Output the data verbatim, with nothing added or dropped.

Collection entries =>
== == ==
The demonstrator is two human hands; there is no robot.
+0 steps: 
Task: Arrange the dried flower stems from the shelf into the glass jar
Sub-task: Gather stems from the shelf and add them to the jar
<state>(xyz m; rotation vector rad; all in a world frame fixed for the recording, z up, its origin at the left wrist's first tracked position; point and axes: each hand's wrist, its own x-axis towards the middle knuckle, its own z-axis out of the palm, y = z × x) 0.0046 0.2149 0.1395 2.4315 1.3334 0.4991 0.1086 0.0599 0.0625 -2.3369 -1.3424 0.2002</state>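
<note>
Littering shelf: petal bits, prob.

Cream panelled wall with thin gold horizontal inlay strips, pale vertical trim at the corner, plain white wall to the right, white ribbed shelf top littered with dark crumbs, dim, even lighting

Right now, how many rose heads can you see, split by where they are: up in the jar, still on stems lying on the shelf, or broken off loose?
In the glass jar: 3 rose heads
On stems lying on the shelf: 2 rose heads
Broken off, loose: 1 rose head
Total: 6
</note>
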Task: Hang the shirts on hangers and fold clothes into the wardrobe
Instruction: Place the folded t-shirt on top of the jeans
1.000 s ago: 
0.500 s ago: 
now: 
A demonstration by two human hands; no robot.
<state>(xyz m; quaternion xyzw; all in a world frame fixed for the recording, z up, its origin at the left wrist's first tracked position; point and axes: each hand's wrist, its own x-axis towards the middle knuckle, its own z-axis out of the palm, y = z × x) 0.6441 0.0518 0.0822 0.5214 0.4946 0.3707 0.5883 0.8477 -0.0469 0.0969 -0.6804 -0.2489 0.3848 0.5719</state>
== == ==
Response =>
The demonstrator is two human hands; there is no robot.
+0 steps: 
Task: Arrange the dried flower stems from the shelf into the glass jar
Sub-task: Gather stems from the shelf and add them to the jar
<state>(xyz m; rotation vector rad; all in a world frame fixed for the recording, z up, its origin at the left wrist's first tracked position; point and axes: each hand's wrist, its own x-axis towards the middle knuckle, its own z-axis out of the palm, y = z × x) 0.0046 0.2149 0.1395 2.4315 1.3334 0.4991 0.1086 0.0599 0.0625 -2.3369 -1.3424 0.2002</state>
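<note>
Littering shelf: petal bits, prob.

Cream panelled wall with thin gold horizontal inlay strips, pale vertical trim at the corner, plain white wall to the right, white ribbed shelf top littered with dark crumbs, dim, even lighting

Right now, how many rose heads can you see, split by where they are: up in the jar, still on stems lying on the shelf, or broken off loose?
In the glass jar: 3 rose heads
On stems lying on the shelf: 2 rose heads
Broken off, loose: 1 rose head
Total: 6
</note>
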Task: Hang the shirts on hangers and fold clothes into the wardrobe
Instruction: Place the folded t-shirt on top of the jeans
1.000 s ago: 
0.500 s ago: 
now: 
A demonstration by two human hands; no robot.
<state>(xyz m; quaternion xyzw; all in a world frame fixed for the recording, z up, its origin at the left wrist's first tracked position; point and axes: each hand's wrist, its own x-axis towards the middle knuckle, its own z-axis out of the palm, y = z × x) 0.6441 0.0518 0.0822 0.5214 0.4946 0.3707 0.5883 0.8477 -0.0469 0.0969 -0.6804 -0.2489 0.3848 0.5719</state>

The work on this exercise is now complete.